The Stacks project

Lemma 20.11.9. (Variant of Lemma 20.11.8.) Let $X$ be a ringed space. Let $\mathcal{B}$ be a basis for the topology on $X$. Let $\mathcal{F}$ be an $\mathcal{O}_ X$-module. Assume there exists a set of open coverings $\text{Cov}$ with the following properties:

  1. For every $\mathcal{U} \in \text{Cov}$ with $\mathcal{U} : U = \bigcup _{i \in I} U_ i$ we have $U, U_ i \in \mathcal{B}$ and every $U_{i_0 \ldots i_ p} \in \mathcal{B}$.

  2. For every $U \in \mathcal{B}$ the open coverings of $U$ occurring in $\text{Cov}$ is a cofinal system of open coverings of $U$.

  3. For every $\mathcal{U} \in \text{Cov}$ we have $\check{H}^ p(\mathcal{U}, \mathcal{F}) = 0$ for all $p > 0$.

Then $H^ p(U, \mathcal{F}) = 0$ for all $p > 0$ and any $U \in \mathcal{B}$.

Proof.
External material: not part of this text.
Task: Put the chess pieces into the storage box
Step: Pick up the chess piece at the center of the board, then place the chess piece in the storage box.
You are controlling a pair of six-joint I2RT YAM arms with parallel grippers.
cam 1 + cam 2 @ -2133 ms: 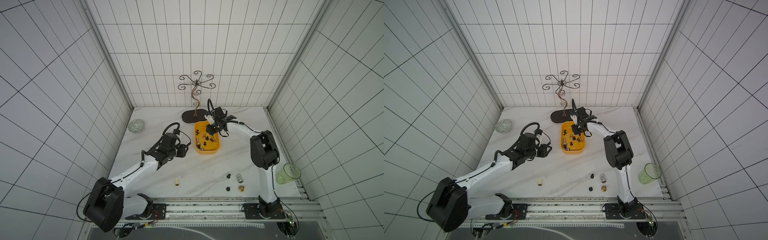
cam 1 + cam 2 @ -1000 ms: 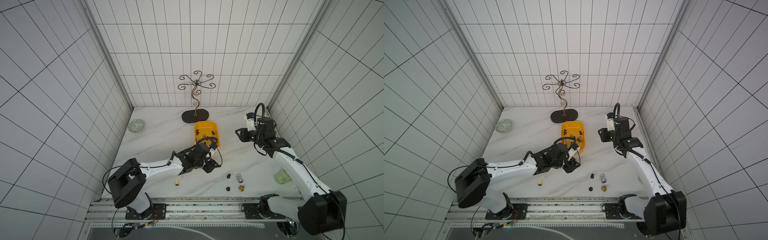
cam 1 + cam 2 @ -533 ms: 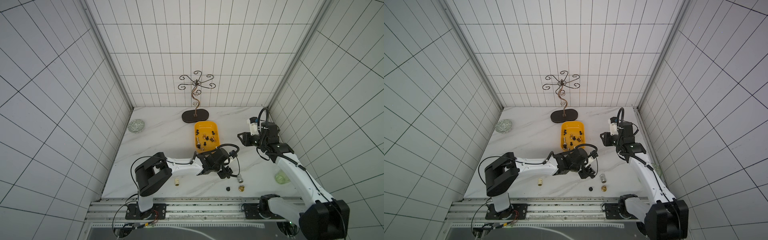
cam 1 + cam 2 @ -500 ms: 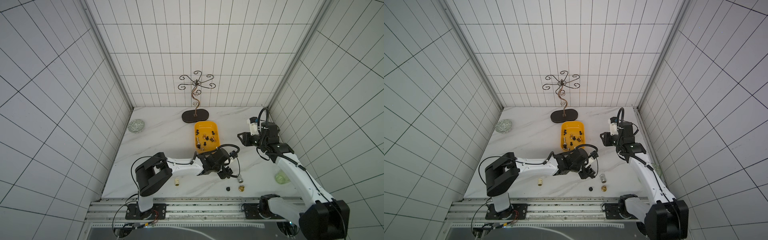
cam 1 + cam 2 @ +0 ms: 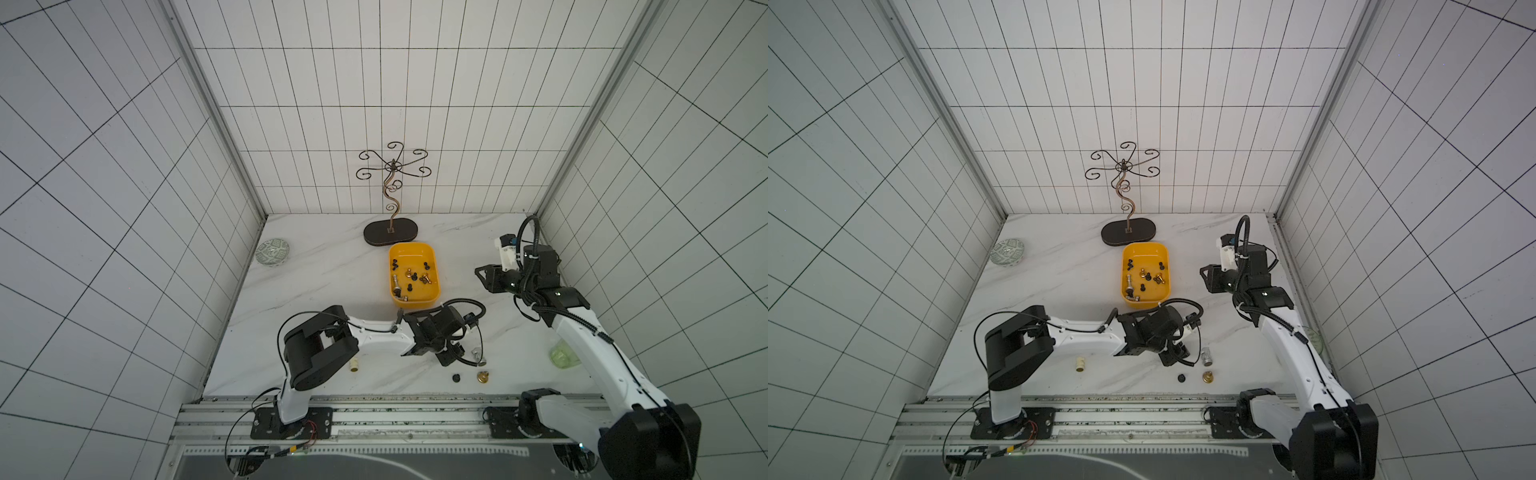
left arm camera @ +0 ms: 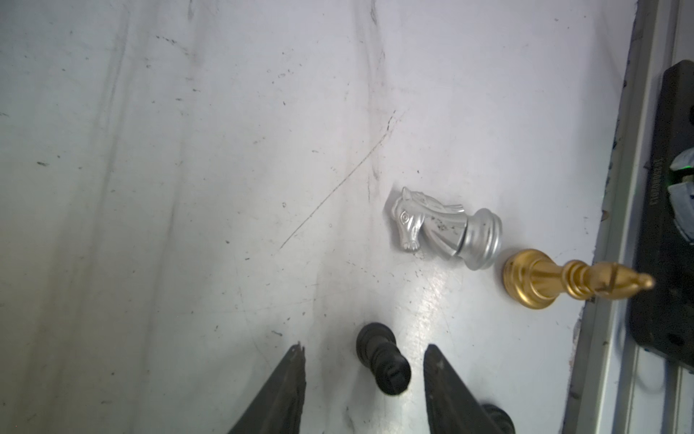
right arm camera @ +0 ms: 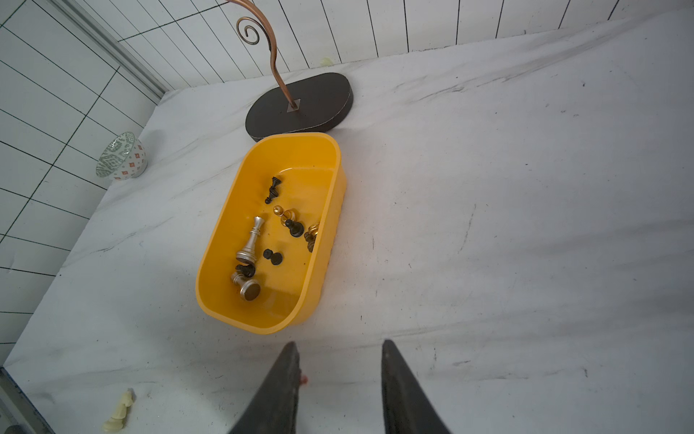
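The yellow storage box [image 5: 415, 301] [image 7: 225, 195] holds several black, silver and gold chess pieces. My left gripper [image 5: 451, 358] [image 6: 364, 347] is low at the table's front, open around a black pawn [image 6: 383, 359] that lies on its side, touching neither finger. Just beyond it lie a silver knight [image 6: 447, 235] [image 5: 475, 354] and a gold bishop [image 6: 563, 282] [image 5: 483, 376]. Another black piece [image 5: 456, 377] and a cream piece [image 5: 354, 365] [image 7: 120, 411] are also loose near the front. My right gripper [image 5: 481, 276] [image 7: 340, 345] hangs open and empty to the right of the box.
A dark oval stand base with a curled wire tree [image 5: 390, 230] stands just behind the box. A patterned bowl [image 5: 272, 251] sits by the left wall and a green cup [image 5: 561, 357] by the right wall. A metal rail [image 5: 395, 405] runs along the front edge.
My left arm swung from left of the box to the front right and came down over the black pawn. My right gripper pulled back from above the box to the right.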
Let $\mathcal{F}$ and $\text{Cov}$ be as in the lemma. We will indicate this by saying “$\mathcal{F}$ has vanishing higher Čech cohomology for any $\mathcal{U} \in \text{Cov}$”. Choose an embedding $\mathcal{F} \to \mathcal{I}$ into an injective $\mathcal{O}_ X$-module. By Lemma 20.11.1 $\mathcal{I}$ has vanishing higher Čech cohomology for any $\mathcal{U} \in \text{Cov}$. Let $\mathcal{Q} = \mathcal{I}/\mathcal{F}$ so that we have a short exact sequence

\[ 0 \to \mathcal{F} \to \mathcal{I} \to \mathcal{Q} \to 0. \]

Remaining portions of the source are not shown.